BRIEF.
Exact copies of all the lines below are required.
• • • •
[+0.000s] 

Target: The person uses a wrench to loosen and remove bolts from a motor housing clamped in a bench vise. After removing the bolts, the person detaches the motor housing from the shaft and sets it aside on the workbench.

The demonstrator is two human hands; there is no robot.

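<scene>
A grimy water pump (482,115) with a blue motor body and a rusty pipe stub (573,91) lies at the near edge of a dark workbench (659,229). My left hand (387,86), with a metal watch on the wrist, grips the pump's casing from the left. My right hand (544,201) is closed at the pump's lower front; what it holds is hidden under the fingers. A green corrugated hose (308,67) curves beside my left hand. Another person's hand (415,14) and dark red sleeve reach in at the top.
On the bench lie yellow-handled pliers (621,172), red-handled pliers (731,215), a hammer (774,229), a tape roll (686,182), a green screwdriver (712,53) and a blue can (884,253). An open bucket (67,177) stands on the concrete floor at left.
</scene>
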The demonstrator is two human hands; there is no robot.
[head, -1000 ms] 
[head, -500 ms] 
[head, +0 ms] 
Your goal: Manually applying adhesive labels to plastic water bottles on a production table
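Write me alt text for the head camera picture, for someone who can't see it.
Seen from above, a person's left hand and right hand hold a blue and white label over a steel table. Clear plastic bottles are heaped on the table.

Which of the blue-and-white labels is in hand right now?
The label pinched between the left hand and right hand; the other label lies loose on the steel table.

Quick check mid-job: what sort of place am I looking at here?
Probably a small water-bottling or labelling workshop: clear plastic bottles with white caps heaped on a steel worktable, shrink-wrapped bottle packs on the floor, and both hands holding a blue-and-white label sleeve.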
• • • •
SOLUTION TO THE EXERCISE.
[+0.000s] 

Target: The person uses a wrench to loosen and remove bolts from a motor housing clamped in a bench vise. After removing the bolts, the person detaches the motor housing from the shaft and sets it aside on the workbench.

The demonstrator is two human hands; there is no robot.

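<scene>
A grimy water pump (482,115) with a blue motor body and a rusty pipe stub (573,91) lies at the near edge of a dark workbench (659,229). My left hand (387,86), with a metal watch on the wrist, grips the pump's casing from the left. My right hand (544,201) is closed at the pump's lower front; what it holds is hidden under the fingers. A green corrugated hose (308,67) curves beside my left hand. Another person's hand (415,14) and dark red sleeve reach in at the top.
On the bench lie yellow-handled pliers (621,172), red-handled pliers (731,215), a hammer (774,229), a tape roll (686,182), a green screwdriver (712,53) and a blue can (884,253). An open bucket (67,177) stands on the concrete floor at left.
</scene>
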The demonstrator is two human hands; there is no robot.
[head, -1000 ms] 
[head, -500 ms] 
[head, +0 ms] 
Your goal: Manually applying adhesive labels to plastic water bottles on a production table
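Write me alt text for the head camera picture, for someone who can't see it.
Seen from above, a person's left hand and right hand hold a blue and white label over a steel table. Clear plastic bottles are heaped on the table.

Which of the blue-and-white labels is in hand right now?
The label pinched between the left hand and right hand; the other label lies loose on the steel table.

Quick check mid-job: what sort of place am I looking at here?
Probably a small water-bottling or labelling workshop: clear plastic bottles with white caps heaped on a steel worktable, shrink-wrapped bottle packs on the floor, and both hands holding a blue-and-white label sleeve.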

The exercise contains no remaining tasks.